I HEARD THE IMPACT and saw the cracks stretching across. For a moment, I grieved. But then I forgot, and then I let go.
The afternoon absorbing laughter, the sights of life happening with my own eyes - not looking for camera angle or preparing life for others’ eyes - all uninterrupted, as it should be. The park opened up to us new, as our stage of memories waiting to be had, in the form of four of us kicking a soccer ball as straight as a rainbow. And no one else knew about it - no likes, no shares, no comments. Just us together running in circles binding us close.
For weeks, the cracks on my phone screen stayed and so did my attention.
And then the shattered pieces began to fall to the ground.
A few days after getting a new phone with a seamless screen, I dropped it into a sink filled with water. We were rushing to leave our house as a week of vacation awaited us - one week nestled in the hill country of Texas, quiet and renewing. The new phone existed apart from me in a bag of rice for three days. We both rested from each other and again, I found life more vibrant and lasting without the need to tell anyone else about our adventures and memories. When it came time to check for signs of technology life, I pulled the phone out, powered it on, gave it a quick examination to ensure it functioned fully, which it did . . . and then stored it away apart from me, as it should be.
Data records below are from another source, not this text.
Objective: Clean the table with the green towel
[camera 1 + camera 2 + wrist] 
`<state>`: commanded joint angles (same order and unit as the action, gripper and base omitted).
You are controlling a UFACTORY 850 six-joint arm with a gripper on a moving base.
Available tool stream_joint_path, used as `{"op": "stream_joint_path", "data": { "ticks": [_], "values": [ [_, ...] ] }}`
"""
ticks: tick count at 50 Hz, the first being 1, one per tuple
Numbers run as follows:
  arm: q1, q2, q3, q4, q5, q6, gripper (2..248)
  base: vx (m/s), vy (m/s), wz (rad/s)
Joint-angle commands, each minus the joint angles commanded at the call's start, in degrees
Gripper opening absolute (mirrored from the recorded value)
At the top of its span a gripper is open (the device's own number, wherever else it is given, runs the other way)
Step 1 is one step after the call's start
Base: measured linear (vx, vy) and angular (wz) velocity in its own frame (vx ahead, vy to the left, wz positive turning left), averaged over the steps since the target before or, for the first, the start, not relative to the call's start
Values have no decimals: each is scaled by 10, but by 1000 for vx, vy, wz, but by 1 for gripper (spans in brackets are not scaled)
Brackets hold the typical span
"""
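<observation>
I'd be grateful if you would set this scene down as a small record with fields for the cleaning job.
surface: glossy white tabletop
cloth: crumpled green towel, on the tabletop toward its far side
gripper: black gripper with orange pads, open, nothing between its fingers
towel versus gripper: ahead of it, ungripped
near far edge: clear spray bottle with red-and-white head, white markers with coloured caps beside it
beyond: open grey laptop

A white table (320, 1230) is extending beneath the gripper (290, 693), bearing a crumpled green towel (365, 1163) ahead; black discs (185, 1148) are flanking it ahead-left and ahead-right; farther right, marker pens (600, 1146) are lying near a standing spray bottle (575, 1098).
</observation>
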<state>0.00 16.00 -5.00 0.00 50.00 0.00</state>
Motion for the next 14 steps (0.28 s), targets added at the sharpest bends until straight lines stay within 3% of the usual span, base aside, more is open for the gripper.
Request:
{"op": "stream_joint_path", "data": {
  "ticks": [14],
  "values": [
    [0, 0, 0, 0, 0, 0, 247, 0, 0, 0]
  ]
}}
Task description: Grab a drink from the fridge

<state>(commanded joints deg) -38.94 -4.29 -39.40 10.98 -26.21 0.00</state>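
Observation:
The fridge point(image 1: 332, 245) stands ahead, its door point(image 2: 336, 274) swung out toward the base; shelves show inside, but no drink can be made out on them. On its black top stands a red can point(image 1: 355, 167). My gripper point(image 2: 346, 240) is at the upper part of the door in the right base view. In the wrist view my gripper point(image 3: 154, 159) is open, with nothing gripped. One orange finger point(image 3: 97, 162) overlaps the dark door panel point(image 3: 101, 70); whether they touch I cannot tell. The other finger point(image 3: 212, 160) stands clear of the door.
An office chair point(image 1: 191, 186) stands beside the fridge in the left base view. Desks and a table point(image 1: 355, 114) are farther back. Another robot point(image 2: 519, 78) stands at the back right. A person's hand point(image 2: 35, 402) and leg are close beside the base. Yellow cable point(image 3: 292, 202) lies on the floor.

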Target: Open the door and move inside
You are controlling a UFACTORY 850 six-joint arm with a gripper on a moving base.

Tucked away in my mind forever lives mental images, without filters and witty quips, of smiles, a bungalow Robert Plant recently stayed in - so it goes, the famed Enchanted Rock, hummingbirds, a prayer labyrinth we couldn’t quite figure out, a friendly Great Pyrenees named Simon who toured us around the vineyard he protects, paddle boarding on the Frio River and conversations with friends that lifted our souls to good health. All without my phone.
What I noticed since my phone first cracked and especially during my week apart was that life is like a river rushing. I can either play observer documenting its movement in comments and visuals and reading about facts on how to think about the river rushing, or I can jump right in. I can tell you, my family would rather me in the water. Sometimes they need me in the water to call them in from the banks, too.
Life won’t wait and the pictures won’t be suffice. Live the adventure together, and the family will grow and their futures will secure and their smiles will be sincerer and your heart will be fuller . . . and you will be less restless, for sure.